The answer must consist of every line in the data below that holds the word "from".

[[ Supplied information open ]]

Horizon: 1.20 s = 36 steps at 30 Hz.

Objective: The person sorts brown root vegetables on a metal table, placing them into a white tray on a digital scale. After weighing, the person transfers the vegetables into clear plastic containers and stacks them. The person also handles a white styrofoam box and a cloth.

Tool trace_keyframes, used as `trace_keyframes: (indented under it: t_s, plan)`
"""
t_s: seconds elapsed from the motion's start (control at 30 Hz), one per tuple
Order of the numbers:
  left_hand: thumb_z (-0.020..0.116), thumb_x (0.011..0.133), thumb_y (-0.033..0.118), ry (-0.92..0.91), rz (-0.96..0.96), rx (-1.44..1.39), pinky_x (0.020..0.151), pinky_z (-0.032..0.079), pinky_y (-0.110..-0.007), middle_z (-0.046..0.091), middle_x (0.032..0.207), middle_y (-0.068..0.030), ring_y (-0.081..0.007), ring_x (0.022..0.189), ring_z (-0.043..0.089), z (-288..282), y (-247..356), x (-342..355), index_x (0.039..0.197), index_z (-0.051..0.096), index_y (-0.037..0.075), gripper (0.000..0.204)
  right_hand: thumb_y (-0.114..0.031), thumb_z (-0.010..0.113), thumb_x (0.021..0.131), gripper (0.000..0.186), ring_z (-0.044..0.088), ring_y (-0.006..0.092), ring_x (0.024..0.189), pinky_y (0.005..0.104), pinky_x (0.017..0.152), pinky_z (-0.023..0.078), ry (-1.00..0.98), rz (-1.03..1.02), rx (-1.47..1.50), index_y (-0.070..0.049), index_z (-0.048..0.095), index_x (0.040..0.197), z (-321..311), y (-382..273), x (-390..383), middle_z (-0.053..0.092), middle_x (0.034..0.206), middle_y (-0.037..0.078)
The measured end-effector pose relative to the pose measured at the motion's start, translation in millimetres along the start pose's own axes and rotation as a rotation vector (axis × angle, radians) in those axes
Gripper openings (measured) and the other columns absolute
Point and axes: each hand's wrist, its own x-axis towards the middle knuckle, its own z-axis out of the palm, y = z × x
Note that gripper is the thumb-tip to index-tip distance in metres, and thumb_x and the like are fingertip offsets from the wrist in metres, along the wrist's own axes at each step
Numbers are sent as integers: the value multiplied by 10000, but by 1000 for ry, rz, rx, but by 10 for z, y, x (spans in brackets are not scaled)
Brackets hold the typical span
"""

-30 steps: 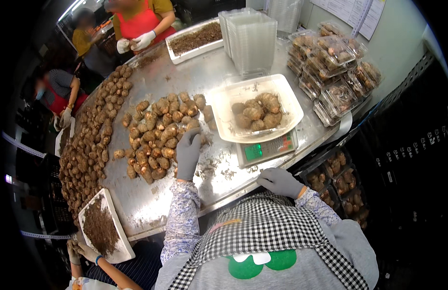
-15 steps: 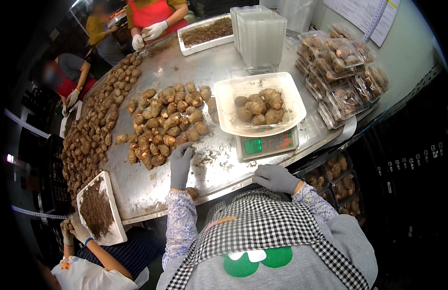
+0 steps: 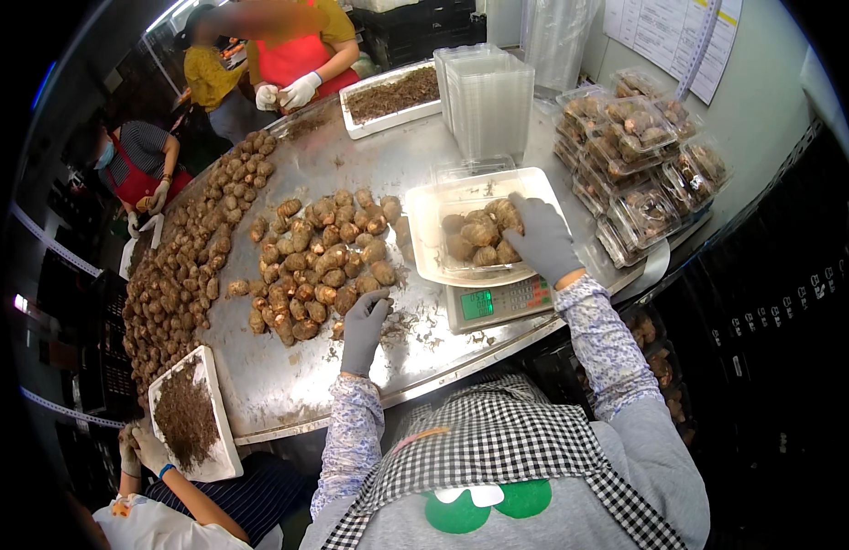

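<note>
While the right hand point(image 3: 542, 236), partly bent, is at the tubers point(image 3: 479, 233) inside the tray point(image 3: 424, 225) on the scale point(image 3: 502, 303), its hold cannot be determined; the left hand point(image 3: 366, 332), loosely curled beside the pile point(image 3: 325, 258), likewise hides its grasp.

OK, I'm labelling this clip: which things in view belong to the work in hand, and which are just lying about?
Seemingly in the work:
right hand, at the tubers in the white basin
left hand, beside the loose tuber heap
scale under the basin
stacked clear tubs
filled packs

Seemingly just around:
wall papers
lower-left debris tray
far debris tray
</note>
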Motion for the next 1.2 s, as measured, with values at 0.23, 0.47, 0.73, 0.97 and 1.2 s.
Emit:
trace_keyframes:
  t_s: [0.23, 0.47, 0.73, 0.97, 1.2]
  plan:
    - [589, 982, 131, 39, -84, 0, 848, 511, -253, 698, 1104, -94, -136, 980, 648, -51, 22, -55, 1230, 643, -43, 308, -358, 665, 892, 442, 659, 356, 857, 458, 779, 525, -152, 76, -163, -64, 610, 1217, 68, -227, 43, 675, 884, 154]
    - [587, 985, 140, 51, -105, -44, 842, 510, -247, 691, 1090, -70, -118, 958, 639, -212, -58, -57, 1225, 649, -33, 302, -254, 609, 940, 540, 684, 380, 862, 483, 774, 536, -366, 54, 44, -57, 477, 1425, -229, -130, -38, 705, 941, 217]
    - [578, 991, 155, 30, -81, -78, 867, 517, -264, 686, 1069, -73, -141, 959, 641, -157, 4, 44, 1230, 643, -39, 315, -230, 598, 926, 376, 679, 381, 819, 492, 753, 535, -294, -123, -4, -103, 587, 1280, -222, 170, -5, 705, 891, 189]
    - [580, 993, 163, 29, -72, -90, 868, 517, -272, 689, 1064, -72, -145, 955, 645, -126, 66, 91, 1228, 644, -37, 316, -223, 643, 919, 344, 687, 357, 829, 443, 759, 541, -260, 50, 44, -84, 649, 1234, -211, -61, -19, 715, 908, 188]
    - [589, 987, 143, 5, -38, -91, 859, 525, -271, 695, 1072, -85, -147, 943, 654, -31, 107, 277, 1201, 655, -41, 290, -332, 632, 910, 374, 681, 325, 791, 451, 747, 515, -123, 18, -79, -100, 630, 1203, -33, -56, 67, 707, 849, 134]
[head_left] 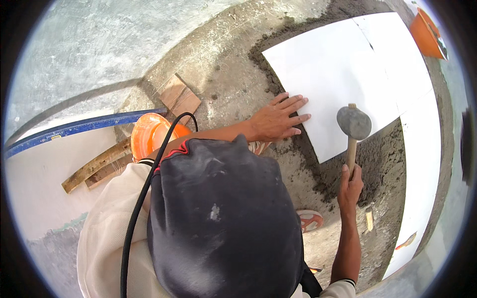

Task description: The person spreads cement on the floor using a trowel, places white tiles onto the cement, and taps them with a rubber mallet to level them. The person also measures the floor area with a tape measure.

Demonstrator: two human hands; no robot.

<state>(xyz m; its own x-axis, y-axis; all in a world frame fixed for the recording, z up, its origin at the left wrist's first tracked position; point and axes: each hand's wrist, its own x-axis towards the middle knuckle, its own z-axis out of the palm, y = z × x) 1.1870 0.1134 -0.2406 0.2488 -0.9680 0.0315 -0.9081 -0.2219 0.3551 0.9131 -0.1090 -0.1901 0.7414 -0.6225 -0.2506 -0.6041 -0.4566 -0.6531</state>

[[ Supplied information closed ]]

**Completed exercise:**
t_s: seconds elapsed from the motion's start (control at 30 Hz), one per tuple
Note that gripper is the thumb-tip to index-tip distance in metres, and thumb_x and the like are fingertip offsets from the wrist in metres, along the wrist's own axes at each step

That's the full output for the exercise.